◆ Activity
From the entries that follow, extract each line holding the string "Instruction".

◆ Raw data
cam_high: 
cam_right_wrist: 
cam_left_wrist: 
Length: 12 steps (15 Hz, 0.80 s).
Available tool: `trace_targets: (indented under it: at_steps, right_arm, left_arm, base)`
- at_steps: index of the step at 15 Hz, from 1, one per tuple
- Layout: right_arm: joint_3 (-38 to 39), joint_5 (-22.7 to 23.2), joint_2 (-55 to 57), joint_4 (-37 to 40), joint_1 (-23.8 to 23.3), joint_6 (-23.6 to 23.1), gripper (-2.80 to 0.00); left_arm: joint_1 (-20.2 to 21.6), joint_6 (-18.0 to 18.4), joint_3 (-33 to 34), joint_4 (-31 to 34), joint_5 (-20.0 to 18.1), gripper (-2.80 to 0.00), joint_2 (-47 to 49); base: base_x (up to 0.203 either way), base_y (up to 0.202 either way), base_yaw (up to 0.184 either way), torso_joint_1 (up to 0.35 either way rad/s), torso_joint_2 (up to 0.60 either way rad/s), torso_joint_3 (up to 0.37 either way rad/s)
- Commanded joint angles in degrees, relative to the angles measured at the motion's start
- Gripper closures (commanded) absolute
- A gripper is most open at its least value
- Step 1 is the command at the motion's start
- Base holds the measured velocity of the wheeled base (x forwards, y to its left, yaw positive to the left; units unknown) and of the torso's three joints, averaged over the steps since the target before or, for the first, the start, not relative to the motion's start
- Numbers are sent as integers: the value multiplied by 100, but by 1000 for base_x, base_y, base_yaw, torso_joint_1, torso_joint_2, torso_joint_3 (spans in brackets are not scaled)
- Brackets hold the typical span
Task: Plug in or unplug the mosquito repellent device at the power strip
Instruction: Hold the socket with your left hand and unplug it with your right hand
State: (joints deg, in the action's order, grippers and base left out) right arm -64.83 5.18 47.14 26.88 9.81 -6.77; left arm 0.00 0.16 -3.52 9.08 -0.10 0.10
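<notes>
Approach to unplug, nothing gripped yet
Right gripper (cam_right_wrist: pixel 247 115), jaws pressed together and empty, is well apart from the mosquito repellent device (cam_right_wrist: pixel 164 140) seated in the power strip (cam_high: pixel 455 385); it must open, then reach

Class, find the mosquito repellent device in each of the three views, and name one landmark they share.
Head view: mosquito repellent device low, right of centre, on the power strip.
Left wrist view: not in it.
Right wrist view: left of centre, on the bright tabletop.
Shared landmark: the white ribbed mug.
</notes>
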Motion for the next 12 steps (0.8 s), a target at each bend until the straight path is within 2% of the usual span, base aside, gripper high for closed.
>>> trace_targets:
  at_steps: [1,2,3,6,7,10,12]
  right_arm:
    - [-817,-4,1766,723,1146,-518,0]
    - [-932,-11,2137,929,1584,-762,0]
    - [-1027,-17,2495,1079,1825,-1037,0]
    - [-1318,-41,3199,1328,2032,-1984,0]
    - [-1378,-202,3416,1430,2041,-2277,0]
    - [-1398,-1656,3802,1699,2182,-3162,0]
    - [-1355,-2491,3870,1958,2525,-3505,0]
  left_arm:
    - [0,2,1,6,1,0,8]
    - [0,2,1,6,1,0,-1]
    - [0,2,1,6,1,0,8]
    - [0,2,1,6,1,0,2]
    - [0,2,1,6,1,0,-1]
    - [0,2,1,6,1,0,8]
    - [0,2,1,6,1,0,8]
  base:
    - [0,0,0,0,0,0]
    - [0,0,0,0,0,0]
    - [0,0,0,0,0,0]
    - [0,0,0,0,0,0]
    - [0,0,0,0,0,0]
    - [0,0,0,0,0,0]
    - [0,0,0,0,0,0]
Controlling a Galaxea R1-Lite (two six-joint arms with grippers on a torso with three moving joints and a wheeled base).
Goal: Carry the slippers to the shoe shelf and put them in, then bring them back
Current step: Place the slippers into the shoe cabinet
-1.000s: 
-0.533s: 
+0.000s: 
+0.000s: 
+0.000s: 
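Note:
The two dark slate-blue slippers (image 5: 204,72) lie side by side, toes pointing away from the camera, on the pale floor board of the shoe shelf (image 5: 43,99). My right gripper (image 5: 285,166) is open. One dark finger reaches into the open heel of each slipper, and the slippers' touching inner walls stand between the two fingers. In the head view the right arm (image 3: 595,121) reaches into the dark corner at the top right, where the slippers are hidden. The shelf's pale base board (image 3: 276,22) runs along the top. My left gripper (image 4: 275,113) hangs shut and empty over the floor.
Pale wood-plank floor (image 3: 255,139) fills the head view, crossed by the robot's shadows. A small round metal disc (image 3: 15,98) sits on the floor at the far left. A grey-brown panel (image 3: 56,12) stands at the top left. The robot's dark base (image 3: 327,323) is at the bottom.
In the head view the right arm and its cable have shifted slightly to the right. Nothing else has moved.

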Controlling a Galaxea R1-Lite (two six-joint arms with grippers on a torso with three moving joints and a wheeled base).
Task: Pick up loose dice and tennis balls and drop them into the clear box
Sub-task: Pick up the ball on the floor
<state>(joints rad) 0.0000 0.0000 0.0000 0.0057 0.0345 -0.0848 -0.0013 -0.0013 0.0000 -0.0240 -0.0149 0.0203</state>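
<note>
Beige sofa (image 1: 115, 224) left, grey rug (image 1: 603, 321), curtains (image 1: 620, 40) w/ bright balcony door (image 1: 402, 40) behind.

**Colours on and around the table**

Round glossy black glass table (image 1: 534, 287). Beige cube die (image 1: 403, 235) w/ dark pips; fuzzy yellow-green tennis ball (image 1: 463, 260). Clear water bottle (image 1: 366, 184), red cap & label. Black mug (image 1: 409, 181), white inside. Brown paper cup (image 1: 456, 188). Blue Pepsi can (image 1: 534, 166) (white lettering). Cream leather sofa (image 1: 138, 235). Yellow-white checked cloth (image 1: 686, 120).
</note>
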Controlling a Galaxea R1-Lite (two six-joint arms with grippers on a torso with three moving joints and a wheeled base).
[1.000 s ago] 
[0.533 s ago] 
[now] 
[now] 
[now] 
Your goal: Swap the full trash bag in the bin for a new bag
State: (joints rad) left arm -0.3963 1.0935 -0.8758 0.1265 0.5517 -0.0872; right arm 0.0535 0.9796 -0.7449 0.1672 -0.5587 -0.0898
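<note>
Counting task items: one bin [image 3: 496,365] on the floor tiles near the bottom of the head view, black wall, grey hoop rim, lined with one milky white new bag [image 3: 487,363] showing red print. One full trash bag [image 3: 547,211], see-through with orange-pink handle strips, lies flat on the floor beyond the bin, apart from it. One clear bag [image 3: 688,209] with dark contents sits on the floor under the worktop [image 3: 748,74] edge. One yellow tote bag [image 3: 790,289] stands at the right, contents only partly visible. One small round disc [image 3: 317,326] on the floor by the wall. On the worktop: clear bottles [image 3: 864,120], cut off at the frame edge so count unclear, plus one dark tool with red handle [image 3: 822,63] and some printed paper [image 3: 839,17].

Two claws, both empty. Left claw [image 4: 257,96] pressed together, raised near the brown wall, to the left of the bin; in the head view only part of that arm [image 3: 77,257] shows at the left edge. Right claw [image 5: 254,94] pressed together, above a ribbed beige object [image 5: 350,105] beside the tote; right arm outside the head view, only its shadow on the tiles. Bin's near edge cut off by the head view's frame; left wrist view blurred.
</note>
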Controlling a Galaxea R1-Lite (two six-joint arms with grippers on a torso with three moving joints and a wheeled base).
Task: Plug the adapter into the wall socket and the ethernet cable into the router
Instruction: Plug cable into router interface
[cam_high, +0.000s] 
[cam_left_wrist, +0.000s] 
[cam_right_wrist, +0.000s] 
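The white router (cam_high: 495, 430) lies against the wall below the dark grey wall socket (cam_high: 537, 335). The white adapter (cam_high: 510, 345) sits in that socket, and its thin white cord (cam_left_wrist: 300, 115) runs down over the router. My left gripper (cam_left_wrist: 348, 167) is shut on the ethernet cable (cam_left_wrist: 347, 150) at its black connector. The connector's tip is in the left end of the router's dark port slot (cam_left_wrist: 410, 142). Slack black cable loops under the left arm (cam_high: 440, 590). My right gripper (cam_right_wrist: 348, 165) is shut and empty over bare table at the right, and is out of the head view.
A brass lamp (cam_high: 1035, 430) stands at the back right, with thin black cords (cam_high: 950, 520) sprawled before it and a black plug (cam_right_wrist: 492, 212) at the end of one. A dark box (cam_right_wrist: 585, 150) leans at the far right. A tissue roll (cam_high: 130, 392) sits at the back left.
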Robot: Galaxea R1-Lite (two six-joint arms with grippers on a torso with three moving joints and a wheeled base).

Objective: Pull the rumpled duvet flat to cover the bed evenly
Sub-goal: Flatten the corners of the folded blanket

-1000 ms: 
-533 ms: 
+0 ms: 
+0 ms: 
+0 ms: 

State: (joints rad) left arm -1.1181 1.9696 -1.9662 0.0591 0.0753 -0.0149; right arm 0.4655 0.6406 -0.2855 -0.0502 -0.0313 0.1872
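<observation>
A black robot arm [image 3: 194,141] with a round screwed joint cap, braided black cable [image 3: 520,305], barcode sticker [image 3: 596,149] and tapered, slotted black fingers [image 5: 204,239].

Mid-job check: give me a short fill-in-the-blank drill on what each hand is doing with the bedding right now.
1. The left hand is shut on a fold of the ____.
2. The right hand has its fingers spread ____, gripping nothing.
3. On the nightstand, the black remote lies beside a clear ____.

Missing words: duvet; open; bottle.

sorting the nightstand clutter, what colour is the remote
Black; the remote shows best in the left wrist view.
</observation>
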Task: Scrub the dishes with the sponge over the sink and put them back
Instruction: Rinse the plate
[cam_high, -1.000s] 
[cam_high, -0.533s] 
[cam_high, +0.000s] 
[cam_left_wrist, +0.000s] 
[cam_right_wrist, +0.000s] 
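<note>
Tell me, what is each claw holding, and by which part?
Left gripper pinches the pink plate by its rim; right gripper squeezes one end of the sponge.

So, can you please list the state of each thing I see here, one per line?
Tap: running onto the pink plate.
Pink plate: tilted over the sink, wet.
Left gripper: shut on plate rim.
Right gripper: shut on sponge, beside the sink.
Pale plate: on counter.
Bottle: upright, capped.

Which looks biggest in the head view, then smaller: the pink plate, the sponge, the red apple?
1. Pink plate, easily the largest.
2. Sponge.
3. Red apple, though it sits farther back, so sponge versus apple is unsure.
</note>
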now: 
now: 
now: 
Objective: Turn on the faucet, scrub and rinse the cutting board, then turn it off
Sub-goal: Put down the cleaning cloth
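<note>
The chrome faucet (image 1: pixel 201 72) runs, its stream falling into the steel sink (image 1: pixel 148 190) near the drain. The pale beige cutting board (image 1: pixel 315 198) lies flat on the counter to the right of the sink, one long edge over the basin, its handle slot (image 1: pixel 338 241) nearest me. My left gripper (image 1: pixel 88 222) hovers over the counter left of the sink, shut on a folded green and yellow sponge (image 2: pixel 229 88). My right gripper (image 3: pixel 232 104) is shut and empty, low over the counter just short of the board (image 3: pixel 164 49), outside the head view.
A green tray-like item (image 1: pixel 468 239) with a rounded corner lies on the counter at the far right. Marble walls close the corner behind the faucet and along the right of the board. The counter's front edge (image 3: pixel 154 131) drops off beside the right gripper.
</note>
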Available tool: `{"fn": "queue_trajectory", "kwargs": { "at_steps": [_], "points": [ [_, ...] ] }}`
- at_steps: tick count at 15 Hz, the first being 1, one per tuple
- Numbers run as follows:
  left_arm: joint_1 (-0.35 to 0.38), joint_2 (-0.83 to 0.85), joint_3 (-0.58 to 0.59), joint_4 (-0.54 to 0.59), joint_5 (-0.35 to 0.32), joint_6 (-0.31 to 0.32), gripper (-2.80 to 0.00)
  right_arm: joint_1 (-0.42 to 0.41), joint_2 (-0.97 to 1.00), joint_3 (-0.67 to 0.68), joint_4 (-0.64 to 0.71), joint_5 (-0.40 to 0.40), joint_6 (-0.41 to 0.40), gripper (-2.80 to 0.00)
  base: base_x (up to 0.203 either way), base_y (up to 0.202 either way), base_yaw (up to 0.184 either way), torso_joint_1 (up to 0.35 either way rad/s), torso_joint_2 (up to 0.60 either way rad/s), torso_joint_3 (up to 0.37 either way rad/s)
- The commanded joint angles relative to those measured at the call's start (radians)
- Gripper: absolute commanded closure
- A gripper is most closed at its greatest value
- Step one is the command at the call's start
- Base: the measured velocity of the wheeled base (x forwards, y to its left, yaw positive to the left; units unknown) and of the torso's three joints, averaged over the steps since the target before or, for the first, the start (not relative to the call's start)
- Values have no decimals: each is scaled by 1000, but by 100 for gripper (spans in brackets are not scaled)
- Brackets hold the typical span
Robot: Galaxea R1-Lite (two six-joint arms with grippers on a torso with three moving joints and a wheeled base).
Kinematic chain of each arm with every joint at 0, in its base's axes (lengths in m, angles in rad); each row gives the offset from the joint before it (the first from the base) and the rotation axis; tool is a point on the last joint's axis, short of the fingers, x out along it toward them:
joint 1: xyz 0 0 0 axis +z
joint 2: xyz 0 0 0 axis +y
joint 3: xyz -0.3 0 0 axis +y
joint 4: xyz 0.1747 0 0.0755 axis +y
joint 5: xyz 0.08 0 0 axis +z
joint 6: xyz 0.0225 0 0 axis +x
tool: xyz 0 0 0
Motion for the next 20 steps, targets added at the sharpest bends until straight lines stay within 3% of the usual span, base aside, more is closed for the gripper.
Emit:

◆ Answer box
Instruction: Hold the socket with your left hand and unplug it with your right hand
Instruction: Plug cable into router interface
Instruction: Rinse the plate

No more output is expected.